Thomas stood stunned for a moment, unsure how to respond. “Thank you, Mr. Wyland, but at the moment, I just want to know precisely what killed him. I want to know what to tell my aunt.”

“Understood.” Ransom and Thomas watched Declan climb though the window and into the darkness where the three bodies lay in waiting.

“No sign of the missing Pinkerton man, Tuttle eh, Thomas?”

“None whatsoever, but it’s a big ship.”

“And it leaves for sea trials tomorrow, and following that, it’s off to Southampton, and from there to America.” They had walked back to the door, and it swung open under Declan’s power. He held up a lit oil lamp and waved them inside.

They rushed in and closed the door behind themselves. Declan led Ransom and Thomas through this closet-sized back anteroom and into an interior where they felt safe to turn on the electric lights, filling the room with brightness. In fact, the electricity lit up a huge operating theater. Along a large back wall refrigerator units stared back at them.

“I’ll never get over electric light, fellows,” Ransom said as he gazed about the well-lit room.

“Bodies are in there,” said Declan, pointing at the wall of doors.

Ransom covered his nose with a handkerchief. “From the smell of things here, I’d say your coolers need a good repairman.”

“The refrigerator units are fine; it’s these particular bodies, Mr. Wyland. They smell of sulfur if you ask me.”

Each of the unusual bodies discovered tonight was pulled from its unit, and using leather gloves going up to their elbows, the boys placed each of the oddly light bodies onto a steel slab designed specifically for dissection. Directly over the table hung lights on swivel arms, magnifying glasses on another swivel arm, a hose to keep a constant flow of water to run off excess fluids and blood to a drainage pipe that took such unwanted matter to the floor and the sewer pipe at their feet. Meanwhile, Thomas switched on a huge machine in one corner of the room, and a lulling whoosh answered—air conditioning. Belfast’ Sirocco Works factory had pioneered air-conditioning for hospitals and such rooms as this to create Plenum ventilation, which nowadays was being applied to all such interiors dealing with medicine. Nearby Victoria Hospital had been the first building of such size to enjoy air-conditioning some six years before. Humdity control and choice of temperature. How wonderful, Ransom thought, trying to imagine a time when any hotel or home might enjoy this advanced industrial technology.

The night’s work stared at the excited young interns, who seemed—as Ransom took in their long, doubtful gaze into one another’s eyes—to be thinking of their efforts as having the potential of becoming a monumental and complicated failure. At the very least, the secretive night work would surely prove difficult and time consuming. Ransom had certainly thought so as Thomas pulled open the cold storage unit where his uncle’s body lay in repose. Both Declan and Ransom held back, allowing Thomas a moment alone with his Uncle Anton’s corpse.
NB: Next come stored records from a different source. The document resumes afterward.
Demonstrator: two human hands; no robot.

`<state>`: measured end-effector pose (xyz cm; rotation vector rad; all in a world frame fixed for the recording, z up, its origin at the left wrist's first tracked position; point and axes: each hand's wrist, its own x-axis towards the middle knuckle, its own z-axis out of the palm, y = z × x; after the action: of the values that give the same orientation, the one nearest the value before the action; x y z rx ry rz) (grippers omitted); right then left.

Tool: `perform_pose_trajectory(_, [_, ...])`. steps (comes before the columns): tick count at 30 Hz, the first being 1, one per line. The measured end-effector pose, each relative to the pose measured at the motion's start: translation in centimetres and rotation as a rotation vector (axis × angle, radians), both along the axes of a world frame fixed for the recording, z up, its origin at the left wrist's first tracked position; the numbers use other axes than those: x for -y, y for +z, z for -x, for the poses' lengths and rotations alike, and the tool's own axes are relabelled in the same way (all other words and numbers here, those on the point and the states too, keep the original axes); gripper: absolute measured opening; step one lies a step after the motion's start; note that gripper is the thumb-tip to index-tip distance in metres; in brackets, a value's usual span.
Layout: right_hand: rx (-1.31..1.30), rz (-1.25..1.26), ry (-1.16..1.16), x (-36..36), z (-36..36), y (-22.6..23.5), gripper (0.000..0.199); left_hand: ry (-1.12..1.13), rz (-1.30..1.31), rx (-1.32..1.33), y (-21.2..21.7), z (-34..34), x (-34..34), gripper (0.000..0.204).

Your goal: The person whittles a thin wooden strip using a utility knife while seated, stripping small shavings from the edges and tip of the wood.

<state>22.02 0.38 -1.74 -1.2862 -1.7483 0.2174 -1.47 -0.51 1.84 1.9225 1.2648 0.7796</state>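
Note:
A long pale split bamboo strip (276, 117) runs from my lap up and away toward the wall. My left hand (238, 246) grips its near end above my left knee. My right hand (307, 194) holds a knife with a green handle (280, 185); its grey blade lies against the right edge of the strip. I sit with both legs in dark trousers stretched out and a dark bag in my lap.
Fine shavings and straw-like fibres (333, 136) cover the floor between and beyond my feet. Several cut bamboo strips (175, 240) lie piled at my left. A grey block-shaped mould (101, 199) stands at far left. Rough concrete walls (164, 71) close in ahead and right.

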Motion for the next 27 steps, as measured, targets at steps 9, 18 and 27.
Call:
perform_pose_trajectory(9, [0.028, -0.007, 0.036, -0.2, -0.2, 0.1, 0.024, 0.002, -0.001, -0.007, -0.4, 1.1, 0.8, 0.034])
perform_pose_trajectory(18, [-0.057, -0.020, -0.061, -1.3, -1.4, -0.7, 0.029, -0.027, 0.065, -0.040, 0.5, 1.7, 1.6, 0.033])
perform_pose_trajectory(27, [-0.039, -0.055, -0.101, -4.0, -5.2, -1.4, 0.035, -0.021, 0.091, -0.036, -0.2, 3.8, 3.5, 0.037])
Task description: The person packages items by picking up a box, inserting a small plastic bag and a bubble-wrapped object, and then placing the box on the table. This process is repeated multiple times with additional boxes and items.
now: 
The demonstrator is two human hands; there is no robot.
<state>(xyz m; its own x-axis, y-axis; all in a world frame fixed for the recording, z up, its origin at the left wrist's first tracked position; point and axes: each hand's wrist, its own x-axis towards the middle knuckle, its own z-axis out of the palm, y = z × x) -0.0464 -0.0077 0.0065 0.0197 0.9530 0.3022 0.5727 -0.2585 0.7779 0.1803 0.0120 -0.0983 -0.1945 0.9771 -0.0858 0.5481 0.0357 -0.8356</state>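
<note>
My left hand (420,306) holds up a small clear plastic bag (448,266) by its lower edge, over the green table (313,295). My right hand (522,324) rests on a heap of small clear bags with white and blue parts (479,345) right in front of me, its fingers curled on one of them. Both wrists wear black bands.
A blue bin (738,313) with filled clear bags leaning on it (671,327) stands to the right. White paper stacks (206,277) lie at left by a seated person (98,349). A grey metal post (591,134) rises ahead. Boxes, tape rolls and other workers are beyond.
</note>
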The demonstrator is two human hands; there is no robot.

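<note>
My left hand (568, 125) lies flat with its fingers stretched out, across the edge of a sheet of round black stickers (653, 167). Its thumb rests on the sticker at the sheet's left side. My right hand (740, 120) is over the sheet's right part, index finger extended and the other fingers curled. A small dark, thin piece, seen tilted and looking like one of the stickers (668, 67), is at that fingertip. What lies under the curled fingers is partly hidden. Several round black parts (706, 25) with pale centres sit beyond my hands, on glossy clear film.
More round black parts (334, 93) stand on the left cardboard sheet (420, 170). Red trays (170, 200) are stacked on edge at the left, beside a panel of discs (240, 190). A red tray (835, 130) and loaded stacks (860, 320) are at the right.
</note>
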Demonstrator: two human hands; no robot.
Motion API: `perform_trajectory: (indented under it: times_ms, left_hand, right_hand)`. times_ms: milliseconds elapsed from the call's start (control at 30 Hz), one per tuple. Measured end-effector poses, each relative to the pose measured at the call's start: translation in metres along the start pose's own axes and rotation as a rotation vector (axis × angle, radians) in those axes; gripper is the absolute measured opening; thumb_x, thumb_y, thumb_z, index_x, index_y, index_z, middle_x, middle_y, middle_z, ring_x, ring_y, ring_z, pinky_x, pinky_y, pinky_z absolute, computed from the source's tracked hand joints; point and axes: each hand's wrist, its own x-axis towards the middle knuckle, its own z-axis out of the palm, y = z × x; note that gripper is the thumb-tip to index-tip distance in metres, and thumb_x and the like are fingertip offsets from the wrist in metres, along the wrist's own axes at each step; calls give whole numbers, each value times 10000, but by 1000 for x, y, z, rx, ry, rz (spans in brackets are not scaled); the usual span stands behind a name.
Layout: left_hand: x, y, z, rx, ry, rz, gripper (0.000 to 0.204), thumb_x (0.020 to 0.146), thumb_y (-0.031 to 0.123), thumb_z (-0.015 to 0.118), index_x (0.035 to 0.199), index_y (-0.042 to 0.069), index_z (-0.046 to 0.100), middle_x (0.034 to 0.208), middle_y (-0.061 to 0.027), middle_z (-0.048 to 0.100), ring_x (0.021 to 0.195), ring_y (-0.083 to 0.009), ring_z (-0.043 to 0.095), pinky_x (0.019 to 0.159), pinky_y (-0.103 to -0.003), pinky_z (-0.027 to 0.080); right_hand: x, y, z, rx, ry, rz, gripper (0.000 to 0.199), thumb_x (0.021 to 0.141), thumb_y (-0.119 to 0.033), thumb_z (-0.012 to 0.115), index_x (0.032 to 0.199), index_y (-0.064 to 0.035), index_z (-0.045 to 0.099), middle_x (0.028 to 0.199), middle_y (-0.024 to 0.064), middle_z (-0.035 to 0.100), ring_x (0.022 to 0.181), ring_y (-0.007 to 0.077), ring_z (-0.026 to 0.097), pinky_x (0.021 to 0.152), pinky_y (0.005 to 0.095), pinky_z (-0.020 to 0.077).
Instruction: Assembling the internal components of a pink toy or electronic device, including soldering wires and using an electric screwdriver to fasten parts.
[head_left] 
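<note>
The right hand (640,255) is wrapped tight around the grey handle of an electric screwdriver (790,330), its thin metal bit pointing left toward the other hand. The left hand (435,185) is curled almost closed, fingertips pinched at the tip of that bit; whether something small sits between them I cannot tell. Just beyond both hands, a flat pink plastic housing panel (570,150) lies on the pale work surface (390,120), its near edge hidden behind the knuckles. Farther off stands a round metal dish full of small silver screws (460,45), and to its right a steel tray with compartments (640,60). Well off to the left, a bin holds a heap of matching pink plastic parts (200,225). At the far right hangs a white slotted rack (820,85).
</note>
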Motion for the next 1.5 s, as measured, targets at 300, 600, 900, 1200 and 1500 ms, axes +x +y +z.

The light illuminated three bodies now lying beneath sheets on three slabs in the wide open space of the operating theater. Looking around and up, Ransom studied the impressive operating theater and the large gallery where students like Thomas and Declan would be perched on a normal day to observe an autopsy conducted by Bellingham or another faculty member. He could just imagine the boys intent on watching every cut, every organ lifted during an autopsy from on high, safely behind the glass, but here they were on the front lines, dealing with God knows what, putting fear aside to determine cause of death, while disappointed in Bellingham for not guiding them this night.